Um, we didn't talk too much about that, did we?

D. Ffrith Griffith

No, it's okay. It it uh I don't know. I I mean I think it's a reason for people to buy your book and and read the chapter. Or just start reading like we you encouraged them last last week with the Pikachux and others. Start exploring that and what that means. Um I think is a very healthy thing.

Todd Elloitt

We talked about the moon quite a bit, and I I think we did talk about the general theory of planting by the moon. And um I think that I think the publishers wanted to make this one chapter and I didn't let them. Uh I had written originally written as two chapters, and I wanted to keep it that way because the the chapter is about um one chapter was about magic and one chapter was about planting.

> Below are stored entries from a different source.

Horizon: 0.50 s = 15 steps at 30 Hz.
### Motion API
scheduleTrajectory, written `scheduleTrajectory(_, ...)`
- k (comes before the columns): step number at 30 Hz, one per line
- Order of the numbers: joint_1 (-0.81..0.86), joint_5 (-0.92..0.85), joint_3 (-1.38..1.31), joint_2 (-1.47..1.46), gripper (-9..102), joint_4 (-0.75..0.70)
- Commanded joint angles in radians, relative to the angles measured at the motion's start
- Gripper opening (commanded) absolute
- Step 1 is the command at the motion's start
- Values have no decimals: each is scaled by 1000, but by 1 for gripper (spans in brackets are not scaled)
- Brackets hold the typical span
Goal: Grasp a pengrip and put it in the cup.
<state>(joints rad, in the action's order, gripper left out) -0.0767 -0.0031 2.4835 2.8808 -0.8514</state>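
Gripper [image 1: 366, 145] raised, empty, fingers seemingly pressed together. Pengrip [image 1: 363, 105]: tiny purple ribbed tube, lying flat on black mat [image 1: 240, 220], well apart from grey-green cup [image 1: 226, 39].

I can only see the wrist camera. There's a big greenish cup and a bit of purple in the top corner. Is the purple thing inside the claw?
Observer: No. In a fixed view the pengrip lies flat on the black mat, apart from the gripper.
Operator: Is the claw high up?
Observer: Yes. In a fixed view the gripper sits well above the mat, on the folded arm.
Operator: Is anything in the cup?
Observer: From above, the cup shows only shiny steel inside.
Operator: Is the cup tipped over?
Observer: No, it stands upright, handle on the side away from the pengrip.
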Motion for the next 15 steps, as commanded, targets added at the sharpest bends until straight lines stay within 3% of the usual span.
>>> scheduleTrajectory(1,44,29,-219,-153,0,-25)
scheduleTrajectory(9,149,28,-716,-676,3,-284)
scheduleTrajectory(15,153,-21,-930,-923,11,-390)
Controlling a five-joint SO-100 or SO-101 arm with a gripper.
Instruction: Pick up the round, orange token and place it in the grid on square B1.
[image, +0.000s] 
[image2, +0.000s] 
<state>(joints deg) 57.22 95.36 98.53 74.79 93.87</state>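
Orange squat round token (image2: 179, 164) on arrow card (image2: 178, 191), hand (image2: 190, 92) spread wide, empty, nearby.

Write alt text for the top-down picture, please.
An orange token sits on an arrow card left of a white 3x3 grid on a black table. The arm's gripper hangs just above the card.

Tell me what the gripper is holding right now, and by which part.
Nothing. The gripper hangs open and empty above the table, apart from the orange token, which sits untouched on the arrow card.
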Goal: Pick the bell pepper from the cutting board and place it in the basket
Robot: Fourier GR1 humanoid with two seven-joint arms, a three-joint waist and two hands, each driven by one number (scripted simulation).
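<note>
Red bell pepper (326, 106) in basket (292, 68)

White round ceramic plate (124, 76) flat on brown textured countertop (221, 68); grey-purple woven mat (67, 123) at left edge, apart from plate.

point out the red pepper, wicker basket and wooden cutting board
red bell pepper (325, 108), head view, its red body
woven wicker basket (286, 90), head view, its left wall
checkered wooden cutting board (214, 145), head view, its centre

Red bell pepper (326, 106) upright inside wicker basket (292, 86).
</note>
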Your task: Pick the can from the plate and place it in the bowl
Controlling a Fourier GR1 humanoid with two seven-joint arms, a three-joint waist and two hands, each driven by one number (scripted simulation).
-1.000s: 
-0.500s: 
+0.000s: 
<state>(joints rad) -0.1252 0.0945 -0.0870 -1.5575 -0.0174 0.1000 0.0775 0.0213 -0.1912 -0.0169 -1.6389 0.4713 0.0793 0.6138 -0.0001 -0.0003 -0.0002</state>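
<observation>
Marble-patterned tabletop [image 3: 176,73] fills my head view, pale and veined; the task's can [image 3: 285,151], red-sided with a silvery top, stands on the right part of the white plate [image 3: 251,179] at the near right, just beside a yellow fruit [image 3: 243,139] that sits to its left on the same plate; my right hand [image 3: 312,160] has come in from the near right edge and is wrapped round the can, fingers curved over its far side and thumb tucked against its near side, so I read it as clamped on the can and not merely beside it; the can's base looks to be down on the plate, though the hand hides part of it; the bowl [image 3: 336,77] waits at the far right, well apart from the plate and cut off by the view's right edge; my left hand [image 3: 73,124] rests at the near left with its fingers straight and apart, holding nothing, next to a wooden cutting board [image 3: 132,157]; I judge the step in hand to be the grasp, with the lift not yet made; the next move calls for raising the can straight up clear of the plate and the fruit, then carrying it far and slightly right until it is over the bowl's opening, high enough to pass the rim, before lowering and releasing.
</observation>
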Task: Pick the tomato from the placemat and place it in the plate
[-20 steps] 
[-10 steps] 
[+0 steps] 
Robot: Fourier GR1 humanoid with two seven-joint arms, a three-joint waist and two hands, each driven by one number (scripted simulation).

And yeah, I thought that they were two very separate subjects. So um we did we did we did talk about this last time, I'm pretty sure. You know, the the root crops and the and the general theory of yeah of it.

D. Ffrith Griffith

Yeah, well buy the book and they can dive into it even more.

Todd Elloitt

So yes, please buy the book.

D. Ffrith Griffith

Yeah, and leave it a review on Amazon.

Todd Elloitt

I only have 10 copies left because I just found out they have 130. So they'll don't buy one again.

D. Ffrith Griffith

Yeah, well, thanks for being here again, Don. I really appreciate it.

Todd Elloitt

Thanks for having me. It's been really enjoyable.